BIOECONOMIA

Do trem bala à Nike, a inovação que vem da natureza

“Biocêntricos”, que estreia nos cinemas, fala da biomimética, ciência que busca resolver desafios da sociedade usando os seres vivos como modelo

Biocêntricos

Há mais de duas décadas, a bióloga e ativista norte-americana Janine Benyus vem provocando profissionais de áreas distintas como ecologistas, arquitetos, designers, químicos e engenheiros a prestar realmente atenção à natureza.

Benyus é umas das criadoras da biomimética, um processo de inovação científica que busca, na evolução da vida na terra, a inspiração para resolver desafios da sociedade e do planeta.  O potencial transformador desta prática está no eixo central do documentário “Biocêntricos”, que estreia esta semana nos cinemas.

Além de algumas regiões do Brasil, os diretores Fernanda Heinz Figueiredo e Ataliba Benaim foram aos EUA, Costa Rica e Japão para registrar histórias de nove personagens cujas trajetórias são transformadas por inovações inspiradas na natureza.
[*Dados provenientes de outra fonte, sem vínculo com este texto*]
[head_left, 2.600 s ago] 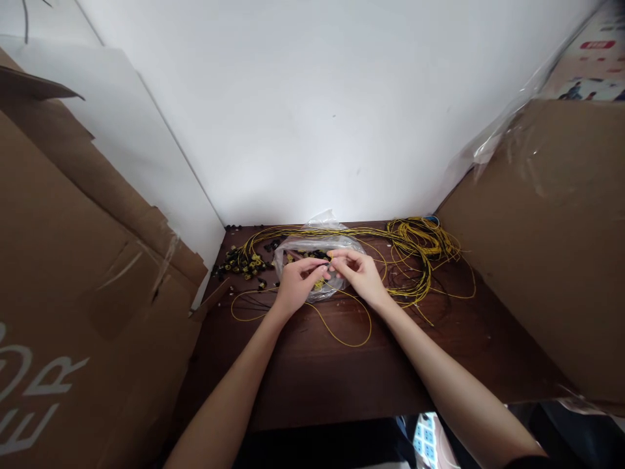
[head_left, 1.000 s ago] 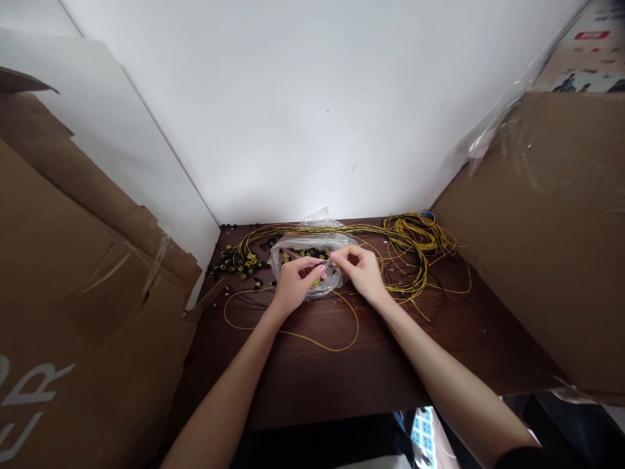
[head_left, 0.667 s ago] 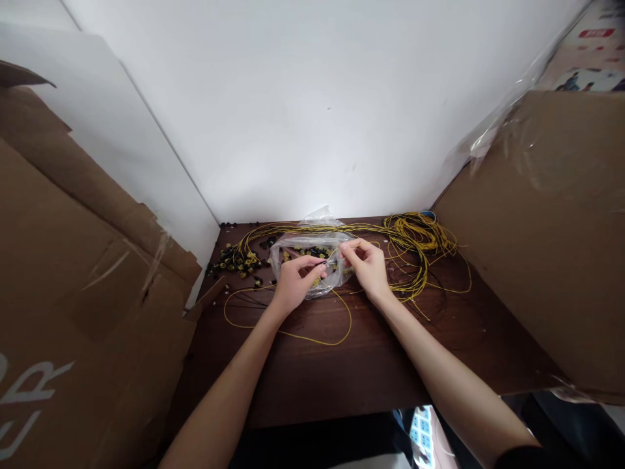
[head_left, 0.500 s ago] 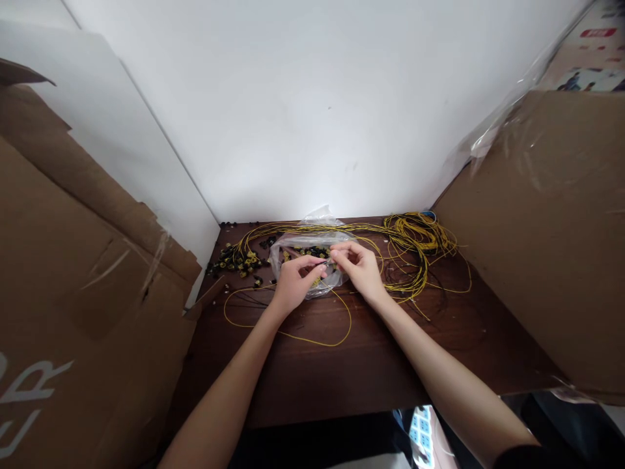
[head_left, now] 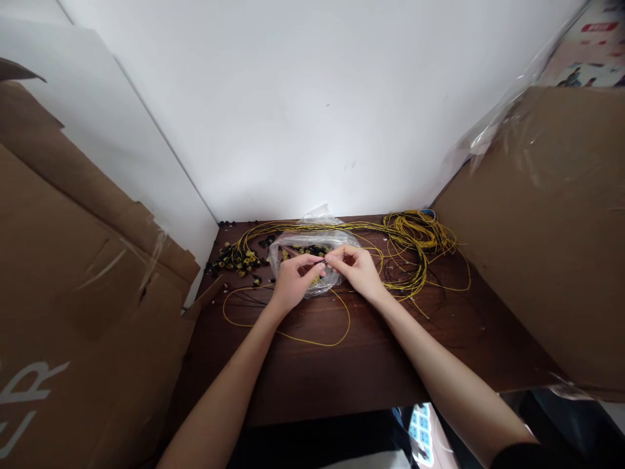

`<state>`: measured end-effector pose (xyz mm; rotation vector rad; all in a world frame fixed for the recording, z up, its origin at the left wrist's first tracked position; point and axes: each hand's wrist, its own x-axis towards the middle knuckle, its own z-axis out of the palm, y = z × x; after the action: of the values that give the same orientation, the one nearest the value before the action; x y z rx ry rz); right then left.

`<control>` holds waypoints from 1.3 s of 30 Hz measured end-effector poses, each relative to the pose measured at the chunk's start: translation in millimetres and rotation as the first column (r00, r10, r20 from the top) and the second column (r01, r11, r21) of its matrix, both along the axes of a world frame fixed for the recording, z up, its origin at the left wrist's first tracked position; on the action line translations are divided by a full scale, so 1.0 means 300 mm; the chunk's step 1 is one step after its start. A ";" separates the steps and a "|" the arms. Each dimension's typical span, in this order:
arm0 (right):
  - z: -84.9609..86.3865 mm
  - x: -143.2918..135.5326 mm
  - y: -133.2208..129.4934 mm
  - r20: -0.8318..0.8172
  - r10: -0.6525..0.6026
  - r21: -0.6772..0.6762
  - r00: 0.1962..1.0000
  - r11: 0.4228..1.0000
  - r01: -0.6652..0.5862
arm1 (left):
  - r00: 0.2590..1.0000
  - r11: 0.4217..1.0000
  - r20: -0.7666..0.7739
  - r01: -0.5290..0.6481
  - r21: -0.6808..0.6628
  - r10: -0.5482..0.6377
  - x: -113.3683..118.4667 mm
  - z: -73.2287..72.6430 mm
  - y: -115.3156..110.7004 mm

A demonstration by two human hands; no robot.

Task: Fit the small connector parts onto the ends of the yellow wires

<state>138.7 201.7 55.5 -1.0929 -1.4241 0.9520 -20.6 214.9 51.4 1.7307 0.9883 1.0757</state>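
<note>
Over a clear plastic bag (head_left: 277,251), my left hand (head_left: 293,280) pinches a thin dark wire end between thumb and forefinger. My right hand (head_left: 356,268) is closed in a pinch, its fingertips meeting the left ones at the wire; what they hold is too small to make out. A yellow wire (head_left: 312,342) makes a wide loop on the table below the hands, one side running up towards the fingers. Inside the bag lie small black and yellow parts (head_left: 312,250), partly hidden by the hands.
A pile of small black and yellow connectors (head_left: 241,260) lies at the left. From it a bundle of yellow and black wires (head_left: 312,227) runs behind the bag to a coil (head_left: 415,234) at the right. Cardboard boxes (head_left: 88,260) flank the brown table (head_left: 312,384); a white wall stands behind.
My right hand has moved slightly left and down, bringing its fingertips against those of my left hand. My left hand stays almost in place.
</note>
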 end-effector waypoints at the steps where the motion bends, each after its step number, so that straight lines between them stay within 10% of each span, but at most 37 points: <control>1: 0.002 0.002 0.000 0.007 -0.011 0.004 1.000 1.000 0.011 | 1.000 1.000 0.001 0.000 -0.004 0.000 0.001 0.001 0.000; 13: 0.014 0.032 0.010 -0.188 -0.371 0.082 0.909 0.917 0.391 | 0.999 0.999 0.046 -0.008 -0.050 0.010 0.008 0.007 -0.004; 26: 0.008 -0.008 -0.013 0.074 -0.079 0.053 0.994 0.996 0.075 | 0.999 0.999 0.038 -0.016 -0.035 0.017 0.001 -0.002 0.000; 39: 0.014 0.013 -0.004 -0.084 -0.296 0.068 0.952 0.951 0.302 | 0.999 0.999 0.038 -0.007 -0.048 0.008 0.007 0.014 -0.008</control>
<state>142.6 200.4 59.8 -1.1627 -1.1852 0.7040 -18.5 212.6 55.6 1.6627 0.9896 1.0776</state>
 Entre os retratados estão os designers brasileiros Bruno e Pedro Rutman, que desenvolveram uma forma revolucionária de reflorestamento, e Benki Piyãko, líder indígena da Amazônia que viaja o mundo promovendo o intercâmbio entre os conhecimentos ancestrais e a ciência moderna. Ou ainda o engenheiro e observador de pássaros Eiji Nakatsu, que partiu do exemplo do martim pescador para redesenhar o bico do trem bala japonês.

Belamente fotografado, o documentário utiliza a narração em off de Benyus para amarrar as distintas narrativas. Nos anos 1990, ainda não havia uma terminologia para se referir a essas práticas. A bióloga considerava uma obviedade que os cientistas partissem da observação da natureza em seus processos criativos, mas não existia um campo multidisciplinar em que biólogos e inventores trabalhassem lado a lado. Decidiu então escrever um livro reunindo exemplos de biólogos que atuavam na gestação de projetos de inovação.

Publicado em 1997, seu livro “Biomimética – Inovação Inspirada na Natureza” chamou a atenção da indústria. Multinacionais como Nike, GE e Levi’s a procuravam pedindo que lhes enviasse biólogos para trabalhar em seus escritórios. 

Ela não conhecia esses profissionais, nem sabia se estavam capacitados a atuar nesta intersecção entre os estudos da natureza e design. Foi então que ela se associou a Dayna Baumester para fundar esta nova disciplina, a Biomimética (bio = vida, mimesis = imitação).

Benyus tornou-se uma referência mundial no tema, codificando uma metodologia de desenvolvimento de soluções em inovação, o Biomimicry Thinking. Em seus livros, palestras e consultorias, Janine convoca as pessoas a refrescar o olhar. 

A partir de um lugar de respeito, devemos abandonar a arrogância de quem crê já ter as respostas. “Devemos observar novamente e enxergar as coisas (da natureza) com respeito, porque são tão incrivelmente bem projetadas para a sua função. E sua função não existe apenas para si mesmo, sua função é ser um bom vizinho.”

O documentário narra como uma cultura de competição geopolítica nos EUA com a Doutrina Truman, no início da Guerra Fria nos anos 1940, impactou a maneira como os cientistas mainstream passaram a interpretar a vida na natureza. Afinal, o que é mais presente e fundamental para a sobrevivência de um ecossistema, a competição ou a colaboração?

Benyus explica que há mais casos de mutualismo entre as espécies, afinal, a competição exige altíssimo consumo de energia. Porém, a cultura de competitividade e hiperindividualismo das últimas décadas tingiu as lentes de biólogos proeminentes, que preferiram enfatizar a tese da “lei da selva” onde só os mais fortes sobrevivem.  É central para a biomimética a compreensão de que as espécies prosperam a partir dessas práticas de boa vizinhança.

No material de imprensa, a diretora Fernanda Figueiredo diz que “Biocêntricos” busca tanto provocar quanto proporcionar ao público rotas de esperança, por ampliar a visão sobre esses conhecimentos profundos e fascinantes do mundo natural.

“Ao se considerar sustentabilidade, economia circular, colaboração, ecologia e saúde como princípios de reconexão individual e coletiva com a natureza elementar que nos habita, é possível visualizar um futuro bem diferente das perspectivas distópicas que estamos nos acostumando a consumir.” 

O longa, que teve sua estreia mundial na 46ª Mostra Internacional de Cinema em São Paulo, é uma produção da Aiuê, produtora que atua há mais de 10 anos com tripé temático da sustentabilidade, educação e cultura, em coprodução com Globonews, Globo Filmes e Spcine.